## TASK BRIEF
Write out, without any change, the lines in the material below that run from the line with "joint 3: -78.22" through the line with "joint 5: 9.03", both included.

## PROVIDED MATERIAL
-.-.-
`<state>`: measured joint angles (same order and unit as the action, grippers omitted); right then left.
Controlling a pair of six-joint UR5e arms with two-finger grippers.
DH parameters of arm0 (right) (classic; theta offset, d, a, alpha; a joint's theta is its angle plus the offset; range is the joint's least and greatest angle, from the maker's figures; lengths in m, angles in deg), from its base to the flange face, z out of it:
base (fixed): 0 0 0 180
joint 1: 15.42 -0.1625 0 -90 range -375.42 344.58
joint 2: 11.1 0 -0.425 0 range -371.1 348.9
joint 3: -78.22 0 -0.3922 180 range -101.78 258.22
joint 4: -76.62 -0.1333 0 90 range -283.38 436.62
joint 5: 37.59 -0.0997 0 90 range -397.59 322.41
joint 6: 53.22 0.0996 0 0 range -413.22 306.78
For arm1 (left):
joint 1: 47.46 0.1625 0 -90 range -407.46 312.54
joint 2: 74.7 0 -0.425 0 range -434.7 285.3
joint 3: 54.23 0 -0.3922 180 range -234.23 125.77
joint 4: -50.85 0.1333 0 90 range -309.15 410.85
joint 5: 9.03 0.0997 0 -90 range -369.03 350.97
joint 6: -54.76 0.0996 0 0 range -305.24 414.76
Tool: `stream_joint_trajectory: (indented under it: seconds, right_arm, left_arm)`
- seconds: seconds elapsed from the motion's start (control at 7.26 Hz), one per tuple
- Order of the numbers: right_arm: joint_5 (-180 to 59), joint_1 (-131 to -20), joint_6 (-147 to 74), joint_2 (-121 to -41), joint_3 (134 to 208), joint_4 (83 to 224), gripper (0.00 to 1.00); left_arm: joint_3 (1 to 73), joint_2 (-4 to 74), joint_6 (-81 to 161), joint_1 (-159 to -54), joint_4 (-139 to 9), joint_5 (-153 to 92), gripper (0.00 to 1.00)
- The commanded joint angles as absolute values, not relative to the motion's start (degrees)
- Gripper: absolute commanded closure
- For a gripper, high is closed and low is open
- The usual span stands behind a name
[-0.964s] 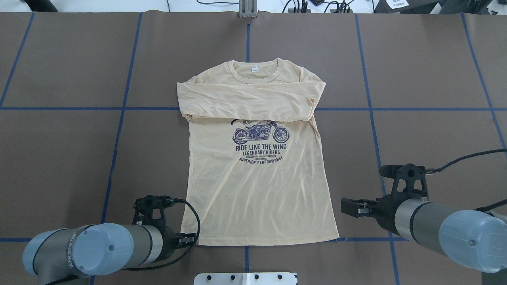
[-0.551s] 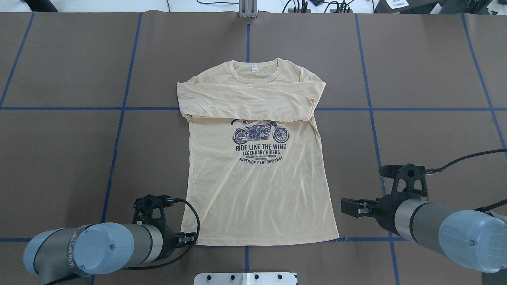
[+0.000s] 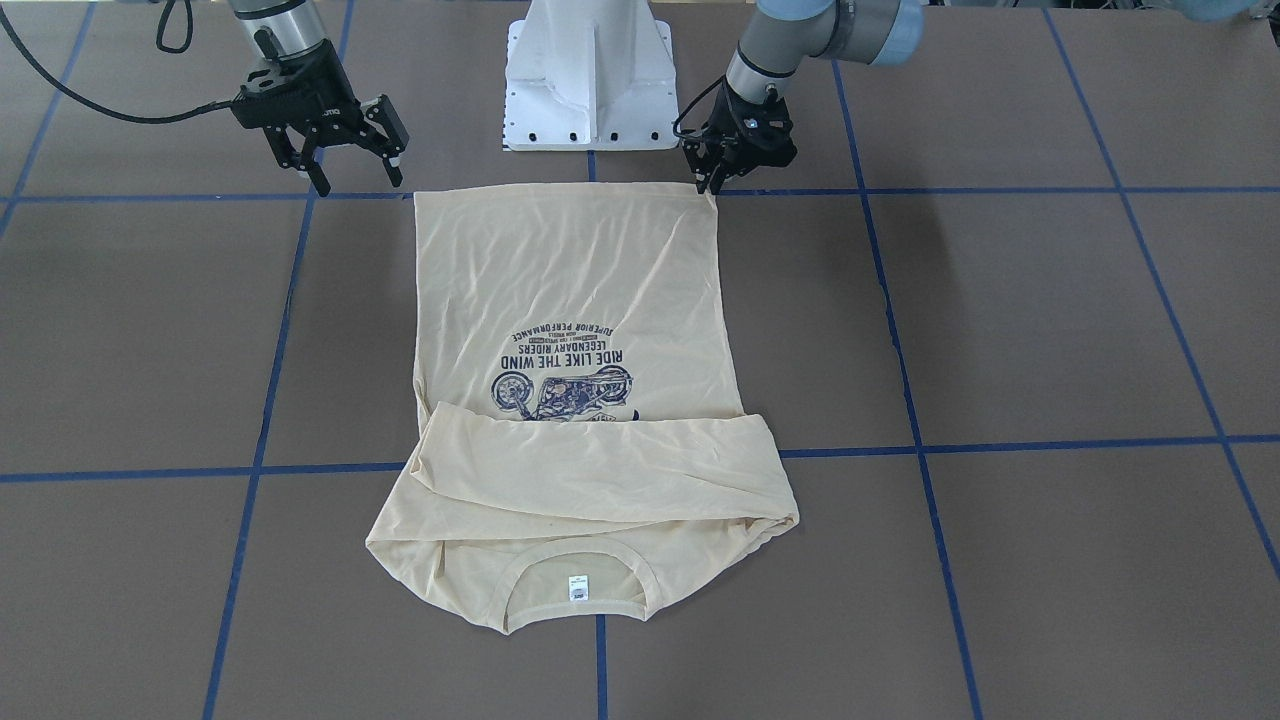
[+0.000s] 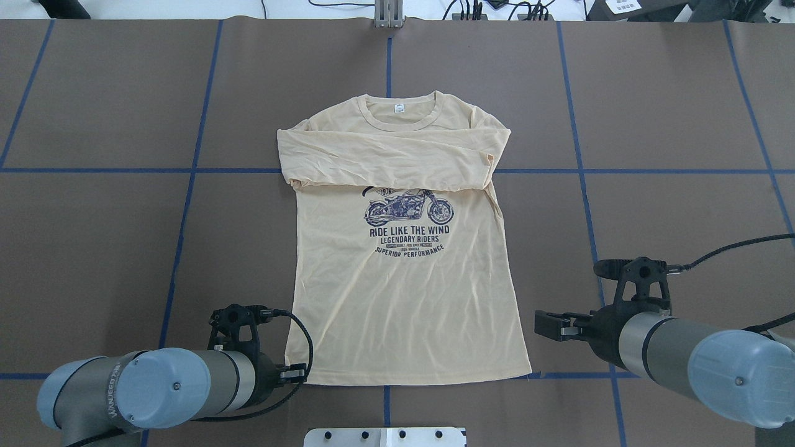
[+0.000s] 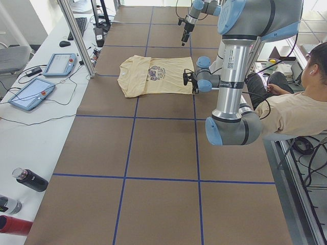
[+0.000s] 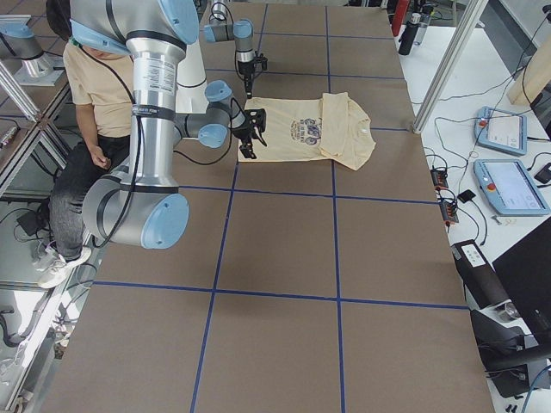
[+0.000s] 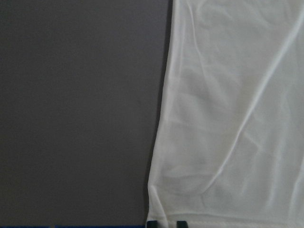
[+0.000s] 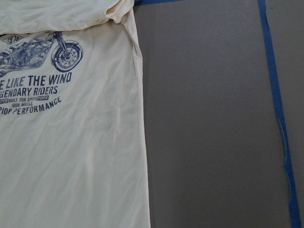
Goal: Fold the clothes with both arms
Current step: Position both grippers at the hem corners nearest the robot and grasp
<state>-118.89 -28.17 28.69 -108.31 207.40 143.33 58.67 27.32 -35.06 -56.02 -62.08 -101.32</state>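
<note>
Left gripper (image 3: 712,185) shifted slightly, pinching shirt (image 3: 570,290) hem corner; right gripper (image 3: 360,183) splayed, just beside opposite corner.

The cream long-sleeved shirt (image 4: 407,304) lies flat, print up, sleeves folded across its chest. The left arm (image 4: 155,388) and right arm (image 4: 683,357) flank its hem.

Our left gripper (image 4: 300,374) now sits a touch closer to the near left hem corner of the shirt (image 4: 404,298). We see its jaws narrower than before, pinching that corner.
</note>
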Motion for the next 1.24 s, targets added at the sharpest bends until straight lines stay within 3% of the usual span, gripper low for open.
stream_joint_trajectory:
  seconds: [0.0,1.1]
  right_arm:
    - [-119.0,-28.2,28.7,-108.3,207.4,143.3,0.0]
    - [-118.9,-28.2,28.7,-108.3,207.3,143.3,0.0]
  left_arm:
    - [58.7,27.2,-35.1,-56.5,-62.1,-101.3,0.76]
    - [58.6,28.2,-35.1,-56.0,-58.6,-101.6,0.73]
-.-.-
## SOLVED PROBLEM
joint 3: -78.22 0 -0.3922 180 range -101.78 258.22
joint 4: -76.62 -0.1333 0 90 range -283.38 436.62
joint 5: 37.59 -0.0997 0 90 range -397.59 322.41
joint 6: 53.22 0.0996 0 0 range -413.22 306.78
For arm1 (left):
joint 1: 47.46 0.1625 0 -90 range -407.46 312.54
joint 2: 74.7 0 -0.425 0 range -434.7 285.3
joint 3: 54.23 0 -0.3922 180 range -234.23 125.77
joint 4: -50.85 0.1333 0 90 range -309.15 410.85
joint 5: 9.03 0.0997 0 -90 range -369.03 350.97

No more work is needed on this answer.